==== Available data

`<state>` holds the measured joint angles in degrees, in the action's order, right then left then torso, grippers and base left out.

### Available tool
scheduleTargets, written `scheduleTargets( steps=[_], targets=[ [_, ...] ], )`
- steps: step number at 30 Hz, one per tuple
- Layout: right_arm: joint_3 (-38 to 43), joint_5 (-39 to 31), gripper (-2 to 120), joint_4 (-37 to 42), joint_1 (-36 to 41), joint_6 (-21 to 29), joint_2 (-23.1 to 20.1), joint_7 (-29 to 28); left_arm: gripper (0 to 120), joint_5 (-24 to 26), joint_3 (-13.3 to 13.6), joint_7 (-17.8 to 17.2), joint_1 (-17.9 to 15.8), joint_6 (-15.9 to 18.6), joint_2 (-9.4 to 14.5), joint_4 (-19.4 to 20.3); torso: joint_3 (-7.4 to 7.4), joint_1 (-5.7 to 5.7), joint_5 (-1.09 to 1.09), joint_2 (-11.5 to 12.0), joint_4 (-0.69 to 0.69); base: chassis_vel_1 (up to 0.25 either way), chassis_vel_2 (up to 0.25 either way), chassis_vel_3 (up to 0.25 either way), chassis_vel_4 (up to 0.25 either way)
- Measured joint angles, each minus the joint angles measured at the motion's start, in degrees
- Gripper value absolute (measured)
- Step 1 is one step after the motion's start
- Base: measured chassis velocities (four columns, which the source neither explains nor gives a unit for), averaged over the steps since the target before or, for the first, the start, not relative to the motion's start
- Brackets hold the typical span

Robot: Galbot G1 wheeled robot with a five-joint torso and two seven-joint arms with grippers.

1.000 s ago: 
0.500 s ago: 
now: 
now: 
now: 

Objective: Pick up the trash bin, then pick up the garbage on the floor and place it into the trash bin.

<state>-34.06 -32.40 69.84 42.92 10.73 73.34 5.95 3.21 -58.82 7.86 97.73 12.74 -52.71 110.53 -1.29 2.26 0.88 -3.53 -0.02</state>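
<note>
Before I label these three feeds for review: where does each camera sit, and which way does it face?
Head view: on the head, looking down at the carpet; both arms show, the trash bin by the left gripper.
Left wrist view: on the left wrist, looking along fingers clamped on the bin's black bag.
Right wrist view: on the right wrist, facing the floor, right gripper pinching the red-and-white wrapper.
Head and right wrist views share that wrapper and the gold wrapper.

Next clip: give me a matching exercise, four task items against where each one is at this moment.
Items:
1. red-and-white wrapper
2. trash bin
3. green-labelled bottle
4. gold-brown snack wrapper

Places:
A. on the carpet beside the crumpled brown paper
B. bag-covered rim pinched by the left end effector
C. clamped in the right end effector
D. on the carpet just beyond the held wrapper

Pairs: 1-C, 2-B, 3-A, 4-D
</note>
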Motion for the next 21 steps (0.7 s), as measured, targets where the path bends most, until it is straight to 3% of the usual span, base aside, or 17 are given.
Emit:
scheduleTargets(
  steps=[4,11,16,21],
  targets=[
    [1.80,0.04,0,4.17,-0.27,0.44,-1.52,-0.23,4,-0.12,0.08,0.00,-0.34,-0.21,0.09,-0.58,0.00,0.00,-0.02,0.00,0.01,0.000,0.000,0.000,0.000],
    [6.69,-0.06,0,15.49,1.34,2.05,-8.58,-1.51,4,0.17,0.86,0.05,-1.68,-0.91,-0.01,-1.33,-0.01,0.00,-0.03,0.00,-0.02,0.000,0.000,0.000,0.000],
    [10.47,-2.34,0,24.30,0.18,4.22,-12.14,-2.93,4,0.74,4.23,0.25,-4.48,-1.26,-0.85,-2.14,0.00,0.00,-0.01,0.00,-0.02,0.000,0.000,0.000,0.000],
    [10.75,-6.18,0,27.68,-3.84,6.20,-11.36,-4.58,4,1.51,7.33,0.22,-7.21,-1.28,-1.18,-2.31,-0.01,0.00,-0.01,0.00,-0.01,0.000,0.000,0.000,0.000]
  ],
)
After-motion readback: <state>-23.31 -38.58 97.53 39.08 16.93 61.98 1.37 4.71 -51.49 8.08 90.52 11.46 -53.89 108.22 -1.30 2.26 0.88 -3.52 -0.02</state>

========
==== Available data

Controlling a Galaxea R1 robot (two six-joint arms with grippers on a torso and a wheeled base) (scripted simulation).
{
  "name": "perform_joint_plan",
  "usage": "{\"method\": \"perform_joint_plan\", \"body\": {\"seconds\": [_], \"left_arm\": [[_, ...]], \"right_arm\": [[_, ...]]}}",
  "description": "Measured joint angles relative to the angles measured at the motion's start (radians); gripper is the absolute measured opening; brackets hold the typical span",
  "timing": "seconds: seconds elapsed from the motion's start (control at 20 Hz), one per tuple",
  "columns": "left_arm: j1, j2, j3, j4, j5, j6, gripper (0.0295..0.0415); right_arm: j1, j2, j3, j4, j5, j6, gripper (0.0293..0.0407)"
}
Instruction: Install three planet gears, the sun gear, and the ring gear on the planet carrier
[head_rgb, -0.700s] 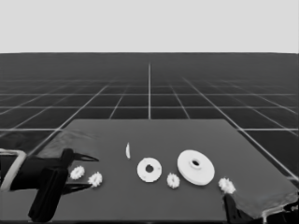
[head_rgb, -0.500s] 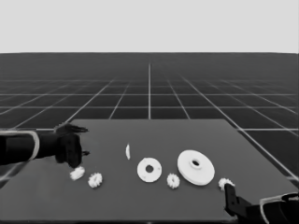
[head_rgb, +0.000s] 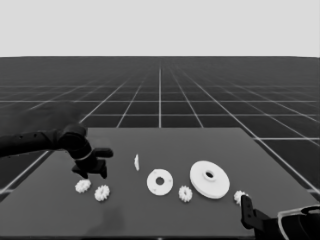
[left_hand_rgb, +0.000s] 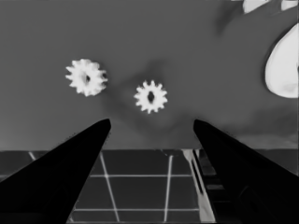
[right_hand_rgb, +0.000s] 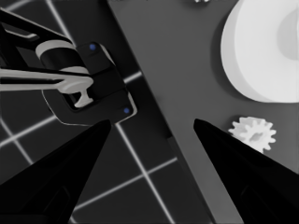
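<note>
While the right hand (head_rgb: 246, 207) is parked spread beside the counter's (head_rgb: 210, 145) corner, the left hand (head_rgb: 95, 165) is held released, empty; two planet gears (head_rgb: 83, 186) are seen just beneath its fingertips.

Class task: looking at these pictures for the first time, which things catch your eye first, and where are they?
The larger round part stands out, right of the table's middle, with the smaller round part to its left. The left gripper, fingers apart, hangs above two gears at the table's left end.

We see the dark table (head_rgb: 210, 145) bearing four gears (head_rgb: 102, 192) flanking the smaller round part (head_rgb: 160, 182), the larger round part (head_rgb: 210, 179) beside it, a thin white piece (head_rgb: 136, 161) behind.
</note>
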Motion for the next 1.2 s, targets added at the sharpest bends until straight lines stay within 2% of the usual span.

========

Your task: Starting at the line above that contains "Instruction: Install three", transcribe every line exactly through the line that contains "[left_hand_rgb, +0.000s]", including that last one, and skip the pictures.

Your response:
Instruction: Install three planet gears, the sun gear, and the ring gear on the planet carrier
[head_rgb, -0.700s] 
[head_rgb, -0.500s] 
[head_rgb, +0.000s] 
[left_hand_rgb, +0.000s] 

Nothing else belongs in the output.